::: SOURCE DATA
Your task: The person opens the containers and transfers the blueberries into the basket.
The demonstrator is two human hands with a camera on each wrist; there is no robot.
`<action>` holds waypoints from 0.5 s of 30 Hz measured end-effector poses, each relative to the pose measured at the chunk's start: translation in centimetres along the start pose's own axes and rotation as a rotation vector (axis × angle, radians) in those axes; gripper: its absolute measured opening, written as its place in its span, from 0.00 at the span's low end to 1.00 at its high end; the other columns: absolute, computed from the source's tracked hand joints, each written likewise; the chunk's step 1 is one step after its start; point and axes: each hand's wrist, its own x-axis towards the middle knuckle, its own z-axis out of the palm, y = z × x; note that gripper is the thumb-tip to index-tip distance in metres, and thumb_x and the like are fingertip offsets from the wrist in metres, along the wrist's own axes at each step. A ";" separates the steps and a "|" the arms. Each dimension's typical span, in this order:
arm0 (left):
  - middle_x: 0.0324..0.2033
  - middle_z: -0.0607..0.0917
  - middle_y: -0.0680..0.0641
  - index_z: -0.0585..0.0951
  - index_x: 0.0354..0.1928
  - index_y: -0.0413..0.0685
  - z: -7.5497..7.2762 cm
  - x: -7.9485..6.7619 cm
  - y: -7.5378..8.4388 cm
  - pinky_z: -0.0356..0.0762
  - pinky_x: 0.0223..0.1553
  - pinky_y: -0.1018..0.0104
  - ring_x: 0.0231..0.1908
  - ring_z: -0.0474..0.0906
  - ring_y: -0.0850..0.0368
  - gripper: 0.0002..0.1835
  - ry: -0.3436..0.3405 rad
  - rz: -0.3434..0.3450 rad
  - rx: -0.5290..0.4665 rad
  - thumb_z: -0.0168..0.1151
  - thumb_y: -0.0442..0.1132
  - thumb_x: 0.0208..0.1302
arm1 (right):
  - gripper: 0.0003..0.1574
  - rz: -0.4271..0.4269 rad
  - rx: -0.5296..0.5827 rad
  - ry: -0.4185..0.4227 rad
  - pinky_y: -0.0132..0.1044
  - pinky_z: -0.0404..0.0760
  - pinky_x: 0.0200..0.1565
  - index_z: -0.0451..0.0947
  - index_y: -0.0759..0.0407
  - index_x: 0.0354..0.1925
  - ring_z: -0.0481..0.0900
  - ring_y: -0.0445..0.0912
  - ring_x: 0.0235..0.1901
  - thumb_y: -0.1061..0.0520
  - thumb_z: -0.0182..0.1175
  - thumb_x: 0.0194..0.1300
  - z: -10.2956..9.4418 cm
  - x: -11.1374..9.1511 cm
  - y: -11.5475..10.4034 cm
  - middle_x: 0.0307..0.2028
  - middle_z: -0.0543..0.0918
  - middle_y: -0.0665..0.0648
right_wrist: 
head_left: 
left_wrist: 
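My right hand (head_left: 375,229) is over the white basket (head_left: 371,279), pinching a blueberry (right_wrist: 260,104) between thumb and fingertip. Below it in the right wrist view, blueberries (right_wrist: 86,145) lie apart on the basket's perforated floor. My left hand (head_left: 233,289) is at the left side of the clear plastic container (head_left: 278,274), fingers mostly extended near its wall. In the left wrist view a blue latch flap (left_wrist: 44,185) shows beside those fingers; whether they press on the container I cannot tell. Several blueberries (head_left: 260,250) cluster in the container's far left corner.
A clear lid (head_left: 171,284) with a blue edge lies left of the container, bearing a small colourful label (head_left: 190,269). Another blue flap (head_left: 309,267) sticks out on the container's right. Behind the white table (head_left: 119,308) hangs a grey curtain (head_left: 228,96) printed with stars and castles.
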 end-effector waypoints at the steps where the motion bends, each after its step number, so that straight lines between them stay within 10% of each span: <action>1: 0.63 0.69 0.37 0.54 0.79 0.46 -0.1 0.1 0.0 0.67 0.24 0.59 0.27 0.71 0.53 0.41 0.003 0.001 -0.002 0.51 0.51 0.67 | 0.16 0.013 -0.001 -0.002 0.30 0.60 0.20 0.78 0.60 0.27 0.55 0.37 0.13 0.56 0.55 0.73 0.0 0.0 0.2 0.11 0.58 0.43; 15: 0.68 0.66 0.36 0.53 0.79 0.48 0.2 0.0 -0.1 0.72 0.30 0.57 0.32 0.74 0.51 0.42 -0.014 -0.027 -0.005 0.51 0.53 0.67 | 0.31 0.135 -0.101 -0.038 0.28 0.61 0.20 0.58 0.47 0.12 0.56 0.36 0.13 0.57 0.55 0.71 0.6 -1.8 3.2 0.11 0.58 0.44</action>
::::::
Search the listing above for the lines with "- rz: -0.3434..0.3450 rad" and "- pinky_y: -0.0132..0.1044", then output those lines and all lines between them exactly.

§ SOLVED PROBLEM
  - rz: -0.3434..0.3450 rad
  - rx: -0.5290..0.4665 rad
  - thumb_z: -0.0168..0.1151
  - thumb_y: -0.0442..0.1132
  - thumb_x: 0.0208..0.1302
arm1 (right):
  - gripper: 0.0003..0.1574
  - rz: -0.4271..0.4269 rad
  - rx: -0.5296..0.5827 rad
  - ry: -0.4185..0.4227 rad
  - pinky_y: -0.0132..0.1044

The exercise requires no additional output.